Comportamental: valores instrumentais baseados no mercado provaram corroer e degradar nossos valores cívicos intrínsecos por 'fazer a coisa certa'.

- Muitos acadêmicos, como o professor e filósofo de Harvard, Michael Sandel, documentaram como os sistemas baseados no mercado, executados sob condições econômicas desiguais, 'forçam' escolhas que não são verdadeiramente voluntárias para os outros. Aqui fui lembrado por uma anedota pessoal de uma conversa que tive com um membro da comunidade local que disse: “Estamos entrando no mercado de carbono para lutar contra o mercado de carbono. Essas forças estão chegando, não importa o que aconteça, então podemos jogar o jogo”.

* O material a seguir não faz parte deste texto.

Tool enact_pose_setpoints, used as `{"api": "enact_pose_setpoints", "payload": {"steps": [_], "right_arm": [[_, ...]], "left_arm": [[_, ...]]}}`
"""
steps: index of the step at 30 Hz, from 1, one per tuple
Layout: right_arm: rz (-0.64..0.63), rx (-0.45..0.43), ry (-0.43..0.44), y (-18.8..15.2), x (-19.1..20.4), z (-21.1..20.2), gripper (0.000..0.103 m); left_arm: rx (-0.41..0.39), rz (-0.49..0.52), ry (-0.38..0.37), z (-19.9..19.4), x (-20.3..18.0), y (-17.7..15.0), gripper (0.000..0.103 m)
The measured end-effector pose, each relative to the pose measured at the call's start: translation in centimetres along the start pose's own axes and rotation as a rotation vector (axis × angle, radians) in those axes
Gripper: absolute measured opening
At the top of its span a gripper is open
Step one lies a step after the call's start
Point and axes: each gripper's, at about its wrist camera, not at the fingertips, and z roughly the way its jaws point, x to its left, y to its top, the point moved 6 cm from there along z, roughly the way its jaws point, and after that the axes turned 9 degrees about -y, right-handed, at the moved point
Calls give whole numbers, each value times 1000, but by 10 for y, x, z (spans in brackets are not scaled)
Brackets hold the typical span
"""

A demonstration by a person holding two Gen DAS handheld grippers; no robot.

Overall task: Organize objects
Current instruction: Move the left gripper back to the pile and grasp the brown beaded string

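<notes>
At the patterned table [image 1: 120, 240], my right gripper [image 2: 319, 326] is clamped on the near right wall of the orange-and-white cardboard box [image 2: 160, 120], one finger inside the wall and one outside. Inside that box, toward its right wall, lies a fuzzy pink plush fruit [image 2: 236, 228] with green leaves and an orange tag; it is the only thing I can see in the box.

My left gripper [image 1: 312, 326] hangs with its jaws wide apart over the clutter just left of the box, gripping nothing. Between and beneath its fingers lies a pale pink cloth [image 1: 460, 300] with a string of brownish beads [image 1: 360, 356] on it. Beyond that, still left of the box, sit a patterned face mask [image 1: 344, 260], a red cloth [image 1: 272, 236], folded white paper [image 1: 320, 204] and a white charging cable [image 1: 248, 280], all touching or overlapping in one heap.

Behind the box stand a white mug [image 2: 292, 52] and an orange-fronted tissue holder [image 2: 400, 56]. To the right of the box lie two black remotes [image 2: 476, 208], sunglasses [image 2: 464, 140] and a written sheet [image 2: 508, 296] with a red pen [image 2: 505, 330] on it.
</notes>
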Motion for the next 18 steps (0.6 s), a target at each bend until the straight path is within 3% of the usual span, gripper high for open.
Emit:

- Da mesma forma, a pesquisa provou que os bens morais podem ser degradados pela avaliação e troca de mercado. As normas de mercado podem expulsar as normas de fora do mercado. Os mercados globais de poluição talvez sejam eficientes, mas “terceirizam uma obrigação cívica” e minam o espírito de contenção e sacrifício compartilhados que uma ética ambiental responsável exige. E parece que, uma vez que um pagamento em dinheiro corroeu a obrigação moral de chegar no horário, o antigo senso de responsabilidade se mostra difícil de reviver ( What Money Can't Buy: The Moral Limits to Markets ).

- O economista Fred Hirsch chamou isso de "efeito de comercialização", no qual o fornecimento de um produto ou serviço em termos comerciais "em vez de em alguma outra base - como troca informal, obrigação mútua, altruísmo ou amor, ou sentimentos de serviço ou obrigação" muda isto. Virtude cívica, altruísmo, solidariedade — use-a ou perca-a. Os mercados não nos ajudam a exercitar esses músculos.

Social: as prometidas recompensas financeiras de tais mercados servirão para sustentar os atores já ricos e não irão escorrer para as comunidades que vivem na própria terra

Sistêmico: tudo isso é uma distração, a menos que também aborde a mudança de visão de mundo mais profunda - que questiona o livre mercado, o neoliberalismo, o poder e as suposições de crescimento exponencial (Revolução da Conservação - Bram Buscher e Robert Fletcher).

Para os dois últimos pontos, pense no fenômeno dos cowboys de carbono, deslocamento de povos indígenas de suas terras e a grilagem de terras ocorrendo em todo o mundo quando as pessoas percebem que você pode obter um lucro decente restaurando a terra e reivindicando o carbono (às vezes duvidoso). elevar. Acho que a maioria das pessoas também concordaria que gostaria de viver em um mundo onde nosso maior potencial reside em valores intrínsecos e relacionais uns com os outros e com a natureza, onde pedimos para viver em um relacionamento correto com uma floresta, não por causa de seu preço ou renda que pode gerar em nosso nome, mas porque sentimos um sentimento de parentesco e cuidado com a floresta.